‘I think I am a bit of a chameleon,’ says Benni Frowein, CEO of the Europe and Middle East arm of American heritage fabric house F Schumacher & Co. ‘I’ve lived in different places and been exposed to a lot; I can adapt.’ In a previous life, he was a (sometimes literally) high-flying consultant, working in the banking, mining and luxury automotive industries, with stints in China, South Africa and Brazil.
Though the experience was hugely formative – Benni loved exploring new cultures and the countries he lived in – it was also gruelling. For the best part of a decade, he worked 90-hour weeks and spent much of that on long-haul flights. A dramatic pivot came in 2015, when he set himself up in property development, taking on interior and landscape design projects in Europe from a base in Germany. A year later, however, he was contacted by a former colleague, who had taken up the reins at Schumacher and asked Benni to help transform its fortunes. It turned out to be the perfect job, in which he could combine his business experience with a growing appreciation of design and decoration. He spent five years in New York as president of Schumacher, then in 2021 he moved to London to take on his current role.

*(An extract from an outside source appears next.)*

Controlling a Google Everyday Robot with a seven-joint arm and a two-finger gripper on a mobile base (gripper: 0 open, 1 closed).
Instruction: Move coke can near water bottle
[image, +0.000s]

So, yes, like a chameleon, he is adept at blending in with and adapting to his environment. But from the look of his apartment in Chelsea, he is also good at changing his environment to suit his needs. It was on a dark and ugly lockdown-era day in January 2021 that he originally visited this flat, which takes up the first floor of a substantial end-of-terrace house built in the late 19th century. Despite its low ceilings, poky rooms and odd corridors, Benni could see the flat was a space he could reinvent, which he did over a six-month period.
He had continued developing properties on the side, often helping friends and family members with their homes, so he felt more than equipped to take on the design and project management of his own. Benni drew up plans for not only a new layout, but also every bit of joinery (there is a huge amount of built-in storage). ‘I was on site at 7am every day to discuss problems or solutions with the contractors, so I could make decisions quickly, allowing them to get on with their work.’
Floors were laid, walls came down and tons of rubble were removed. Mysterious pipes were discovered and gingerly discarded. (‘We still don’t know what some were for,’ Benni admits). Every cornice and architrave was replaced, doorways straightened and false ceilings taken down. The location of bedrooms and rooms for living were flipped to create an elegant new layout.